[[ Provided material, beginning ]]

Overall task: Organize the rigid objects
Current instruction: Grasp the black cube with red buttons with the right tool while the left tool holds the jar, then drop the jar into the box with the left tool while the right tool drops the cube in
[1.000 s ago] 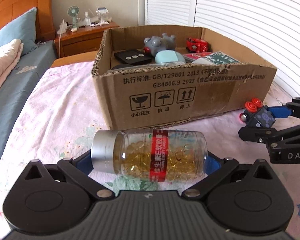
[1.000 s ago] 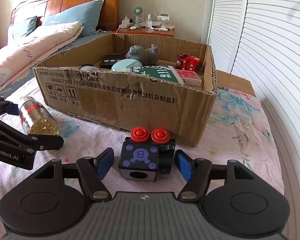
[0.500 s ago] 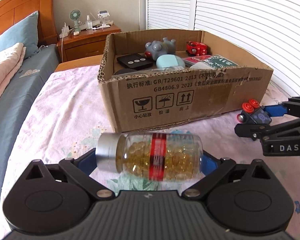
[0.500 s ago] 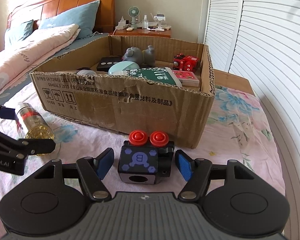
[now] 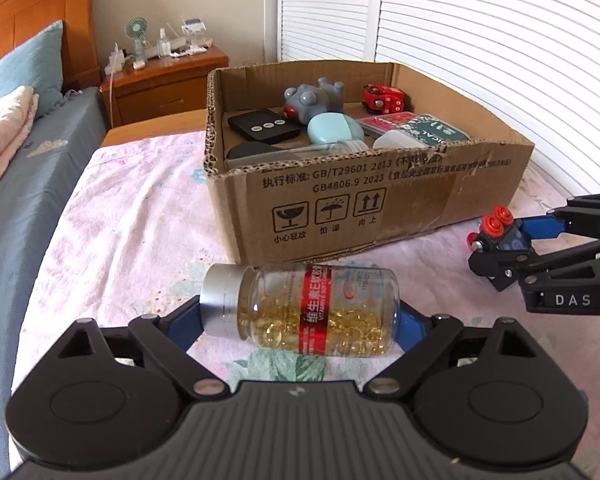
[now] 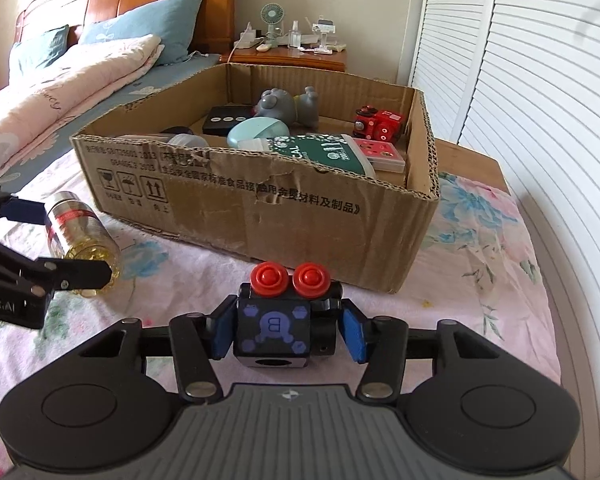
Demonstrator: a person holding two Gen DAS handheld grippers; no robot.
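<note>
Left gripper [image 5: 300,322] closing end-to-end along the capsule bottle [image 5: 312,310] lying crosswise on the bedspread, right gripper [image 6: 286,334] closing onto the toy cube [image 6: 274,326], box [image 5: 380,200] just beyond.

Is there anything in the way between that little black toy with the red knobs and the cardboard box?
Only the box's own front wall. The black toy sits on the bedspread just before it, between the closing right gripper's pads, so it must go over that wall. The cardboard box is open-topped, with bare floor near the red toy.
</note>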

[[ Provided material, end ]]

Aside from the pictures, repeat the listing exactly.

### Response to the exercise
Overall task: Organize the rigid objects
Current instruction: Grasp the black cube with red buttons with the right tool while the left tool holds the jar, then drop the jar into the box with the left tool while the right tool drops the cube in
[1.000 s ago] 
[1.000 s ago] 
[0.500 s ago] 
[0.500 s ago] 
[now] 
[now] 
Demonstrator: a person holding two Gen DAS handheld grippers; no robot.
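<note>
Left gripper [image 5: 300,322] closing end-to-end along the capsule bottle [image 5: 312,310] lying crosswise on the bedspread, right gripper [image 6: 286,334] closing onto the toy cube [image 6: 274,326], box [image 5: 380,200] just beyond.

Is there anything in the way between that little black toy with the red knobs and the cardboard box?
Only the box's own front wall. The black toy sits on the bedspread just before it, between the closing right gripper's pads, so it must go over that wall. The cardboard box is open-topped, with bare floor near the red toy.
</note>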

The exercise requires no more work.